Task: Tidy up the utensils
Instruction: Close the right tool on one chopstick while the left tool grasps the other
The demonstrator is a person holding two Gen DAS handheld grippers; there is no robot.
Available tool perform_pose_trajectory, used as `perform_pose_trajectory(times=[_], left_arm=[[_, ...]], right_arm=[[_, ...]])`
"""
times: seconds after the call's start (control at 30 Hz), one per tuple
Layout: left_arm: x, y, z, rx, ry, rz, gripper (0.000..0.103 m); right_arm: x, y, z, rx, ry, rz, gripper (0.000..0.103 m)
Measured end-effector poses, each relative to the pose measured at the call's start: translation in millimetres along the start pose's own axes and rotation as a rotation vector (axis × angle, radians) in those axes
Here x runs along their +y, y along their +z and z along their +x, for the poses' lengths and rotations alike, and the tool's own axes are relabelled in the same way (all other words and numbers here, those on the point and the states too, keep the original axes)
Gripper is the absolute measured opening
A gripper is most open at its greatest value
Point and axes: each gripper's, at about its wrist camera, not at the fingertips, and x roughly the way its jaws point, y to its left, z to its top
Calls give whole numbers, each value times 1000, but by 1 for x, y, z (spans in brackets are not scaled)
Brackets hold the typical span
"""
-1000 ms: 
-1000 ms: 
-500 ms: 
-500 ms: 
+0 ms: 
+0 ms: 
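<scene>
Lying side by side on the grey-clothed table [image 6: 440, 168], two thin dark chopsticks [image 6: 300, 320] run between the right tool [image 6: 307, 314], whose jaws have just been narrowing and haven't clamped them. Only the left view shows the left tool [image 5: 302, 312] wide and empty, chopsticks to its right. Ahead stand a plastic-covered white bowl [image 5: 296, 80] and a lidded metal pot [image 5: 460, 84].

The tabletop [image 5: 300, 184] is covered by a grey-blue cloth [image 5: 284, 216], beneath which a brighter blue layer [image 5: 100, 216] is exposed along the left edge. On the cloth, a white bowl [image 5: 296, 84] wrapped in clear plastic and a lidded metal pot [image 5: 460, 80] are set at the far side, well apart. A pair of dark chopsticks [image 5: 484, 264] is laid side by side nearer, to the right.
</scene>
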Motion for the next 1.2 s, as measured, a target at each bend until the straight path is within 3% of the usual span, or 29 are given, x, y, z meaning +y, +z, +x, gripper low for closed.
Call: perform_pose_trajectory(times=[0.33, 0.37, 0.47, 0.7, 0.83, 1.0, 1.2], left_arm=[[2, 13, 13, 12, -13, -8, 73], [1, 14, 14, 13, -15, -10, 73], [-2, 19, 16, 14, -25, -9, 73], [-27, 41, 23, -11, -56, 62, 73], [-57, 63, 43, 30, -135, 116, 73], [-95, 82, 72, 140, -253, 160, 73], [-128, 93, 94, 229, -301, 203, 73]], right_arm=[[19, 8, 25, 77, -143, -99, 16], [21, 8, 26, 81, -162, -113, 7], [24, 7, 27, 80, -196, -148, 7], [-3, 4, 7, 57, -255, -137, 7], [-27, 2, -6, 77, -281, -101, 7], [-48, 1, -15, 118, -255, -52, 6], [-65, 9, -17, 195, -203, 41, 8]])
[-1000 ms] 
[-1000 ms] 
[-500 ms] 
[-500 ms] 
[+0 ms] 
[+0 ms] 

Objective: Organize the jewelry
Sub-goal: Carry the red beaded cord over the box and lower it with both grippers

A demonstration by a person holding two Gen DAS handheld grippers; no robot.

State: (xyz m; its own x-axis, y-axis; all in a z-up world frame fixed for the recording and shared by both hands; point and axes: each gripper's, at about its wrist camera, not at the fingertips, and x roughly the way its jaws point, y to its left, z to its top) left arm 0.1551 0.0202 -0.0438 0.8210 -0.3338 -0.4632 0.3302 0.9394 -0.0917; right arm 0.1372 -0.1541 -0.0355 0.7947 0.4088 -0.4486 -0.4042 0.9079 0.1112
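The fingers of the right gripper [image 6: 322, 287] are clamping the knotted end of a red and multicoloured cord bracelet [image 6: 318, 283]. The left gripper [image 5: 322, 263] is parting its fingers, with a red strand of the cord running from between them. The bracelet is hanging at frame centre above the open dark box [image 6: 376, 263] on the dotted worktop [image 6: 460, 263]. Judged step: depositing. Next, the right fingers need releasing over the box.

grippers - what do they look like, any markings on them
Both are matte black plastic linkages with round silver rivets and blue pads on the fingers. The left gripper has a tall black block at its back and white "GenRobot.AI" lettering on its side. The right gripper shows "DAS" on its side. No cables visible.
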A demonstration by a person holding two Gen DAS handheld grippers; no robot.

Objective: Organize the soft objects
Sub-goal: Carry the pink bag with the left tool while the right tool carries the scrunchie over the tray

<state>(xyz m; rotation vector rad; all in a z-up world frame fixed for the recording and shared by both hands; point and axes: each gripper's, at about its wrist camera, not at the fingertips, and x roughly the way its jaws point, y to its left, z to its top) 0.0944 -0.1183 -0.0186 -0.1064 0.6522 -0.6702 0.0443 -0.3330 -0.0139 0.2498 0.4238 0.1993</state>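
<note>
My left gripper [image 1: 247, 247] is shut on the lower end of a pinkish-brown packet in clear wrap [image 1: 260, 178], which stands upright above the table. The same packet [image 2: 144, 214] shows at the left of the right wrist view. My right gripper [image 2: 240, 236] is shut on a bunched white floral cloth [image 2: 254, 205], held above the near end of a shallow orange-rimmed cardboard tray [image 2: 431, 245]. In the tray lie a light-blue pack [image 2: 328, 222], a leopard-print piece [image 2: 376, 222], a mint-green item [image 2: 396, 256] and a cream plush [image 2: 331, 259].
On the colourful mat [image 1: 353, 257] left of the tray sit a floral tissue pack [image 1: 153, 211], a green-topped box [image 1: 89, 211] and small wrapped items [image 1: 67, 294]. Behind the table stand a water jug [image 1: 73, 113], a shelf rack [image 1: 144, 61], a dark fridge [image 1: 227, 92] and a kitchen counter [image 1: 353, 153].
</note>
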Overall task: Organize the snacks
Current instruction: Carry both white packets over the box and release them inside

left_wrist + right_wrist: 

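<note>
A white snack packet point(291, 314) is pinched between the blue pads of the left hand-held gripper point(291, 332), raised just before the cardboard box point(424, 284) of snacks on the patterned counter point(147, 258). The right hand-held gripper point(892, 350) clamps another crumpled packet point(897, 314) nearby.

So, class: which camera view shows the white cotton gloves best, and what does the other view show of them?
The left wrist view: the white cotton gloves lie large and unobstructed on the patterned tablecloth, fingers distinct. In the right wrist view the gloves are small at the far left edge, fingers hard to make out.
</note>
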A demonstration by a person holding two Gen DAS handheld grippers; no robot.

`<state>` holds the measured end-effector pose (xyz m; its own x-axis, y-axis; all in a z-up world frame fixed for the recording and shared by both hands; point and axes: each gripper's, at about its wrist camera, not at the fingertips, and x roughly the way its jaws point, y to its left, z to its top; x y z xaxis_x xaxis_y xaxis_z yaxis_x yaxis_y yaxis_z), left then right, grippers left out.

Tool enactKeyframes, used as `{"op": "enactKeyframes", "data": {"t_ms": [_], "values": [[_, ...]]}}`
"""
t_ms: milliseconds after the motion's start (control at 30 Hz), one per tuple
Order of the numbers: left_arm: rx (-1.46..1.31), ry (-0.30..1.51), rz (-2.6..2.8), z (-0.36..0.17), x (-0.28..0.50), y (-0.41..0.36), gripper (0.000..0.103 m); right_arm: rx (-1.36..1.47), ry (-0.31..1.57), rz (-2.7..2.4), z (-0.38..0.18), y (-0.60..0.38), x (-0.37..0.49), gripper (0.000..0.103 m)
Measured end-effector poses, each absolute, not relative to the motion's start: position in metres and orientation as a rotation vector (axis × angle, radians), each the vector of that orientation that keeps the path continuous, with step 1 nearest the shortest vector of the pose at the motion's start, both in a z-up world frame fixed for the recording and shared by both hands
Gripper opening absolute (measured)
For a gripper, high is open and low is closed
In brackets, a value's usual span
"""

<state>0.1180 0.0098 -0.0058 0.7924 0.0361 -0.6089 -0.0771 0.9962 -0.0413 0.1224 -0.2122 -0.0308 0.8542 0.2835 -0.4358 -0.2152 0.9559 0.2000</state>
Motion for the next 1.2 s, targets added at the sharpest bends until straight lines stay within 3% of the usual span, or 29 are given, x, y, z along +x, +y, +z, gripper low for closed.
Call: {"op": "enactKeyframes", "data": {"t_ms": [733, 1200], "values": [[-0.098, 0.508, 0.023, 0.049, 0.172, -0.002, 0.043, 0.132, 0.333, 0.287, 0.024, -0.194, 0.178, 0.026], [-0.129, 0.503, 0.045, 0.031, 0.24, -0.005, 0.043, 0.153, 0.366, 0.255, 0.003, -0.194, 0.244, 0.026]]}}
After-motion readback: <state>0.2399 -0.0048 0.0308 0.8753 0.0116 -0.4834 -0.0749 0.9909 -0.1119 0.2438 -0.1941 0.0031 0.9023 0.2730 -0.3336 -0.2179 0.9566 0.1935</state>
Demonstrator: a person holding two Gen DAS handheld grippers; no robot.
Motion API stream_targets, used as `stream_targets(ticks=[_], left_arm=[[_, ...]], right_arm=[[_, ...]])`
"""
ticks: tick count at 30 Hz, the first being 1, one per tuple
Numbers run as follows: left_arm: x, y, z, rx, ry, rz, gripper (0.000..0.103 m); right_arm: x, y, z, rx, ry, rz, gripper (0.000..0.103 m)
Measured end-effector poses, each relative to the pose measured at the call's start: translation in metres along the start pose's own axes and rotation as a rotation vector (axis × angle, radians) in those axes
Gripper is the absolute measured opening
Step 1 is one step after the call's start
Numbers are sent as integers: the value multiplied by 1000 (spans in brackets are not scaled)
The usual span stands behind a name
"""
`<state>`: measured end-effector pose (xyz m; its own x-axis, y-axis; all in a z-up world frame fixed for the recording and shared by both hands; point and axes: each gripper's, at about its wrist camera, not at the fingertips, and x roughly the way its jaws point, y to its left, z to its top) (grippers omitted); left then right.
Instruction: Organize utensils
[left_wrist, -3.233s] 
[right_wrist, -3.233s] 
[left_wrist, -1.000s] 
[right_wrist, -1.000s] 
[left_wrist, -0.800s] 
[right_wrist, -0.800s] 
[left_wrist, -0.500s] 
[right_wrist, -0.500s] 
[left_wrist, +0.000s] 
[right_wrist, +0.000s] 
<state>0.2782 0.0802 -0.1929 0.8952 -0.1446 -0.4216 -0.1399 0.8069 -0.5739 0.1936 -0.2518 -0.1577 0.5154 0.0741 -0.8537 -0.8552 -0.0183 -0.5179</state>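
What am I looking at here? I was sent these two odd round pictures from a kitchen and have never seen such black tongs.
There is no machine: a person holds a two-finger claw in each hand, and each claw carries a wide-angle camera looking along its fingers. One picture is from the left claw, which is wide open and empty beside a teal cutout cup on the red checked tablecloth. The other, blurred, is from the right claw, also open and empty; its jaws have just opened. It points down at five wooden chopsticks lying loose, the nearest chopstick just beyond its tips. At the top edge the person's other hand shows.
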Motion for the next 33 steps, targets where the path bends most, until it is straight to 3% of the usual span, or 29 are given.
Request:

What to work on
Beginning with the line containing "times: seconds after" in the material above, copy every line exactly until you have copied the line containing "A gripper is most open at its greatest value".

Task solution
times: seconds after the call's start (control at 30 Hz), one per tuple
Layout: left_arm: x, y, z, rx, ry, rz, gripper (0.000..0.103 m); right_arm: x, y, z, rx, ry, rz, gripper (0.000..0.103 m)
Measured end-effector poses, each relative to the pose measured at the call's start: translation in millimetres along the start pose's own axes and rotation as a rotation vector (axis × angle, radians) in those axes
Here x runs along their +y, y along their +z and z along their +x, for the poses' lengths and rotations alike, and the tool's own axes are relabelled in the same way (all other words and numbers here, those on the point and the states too, keep the original axes)
Gripper is the absolute measured opening
A gripper is most open at its greatest value

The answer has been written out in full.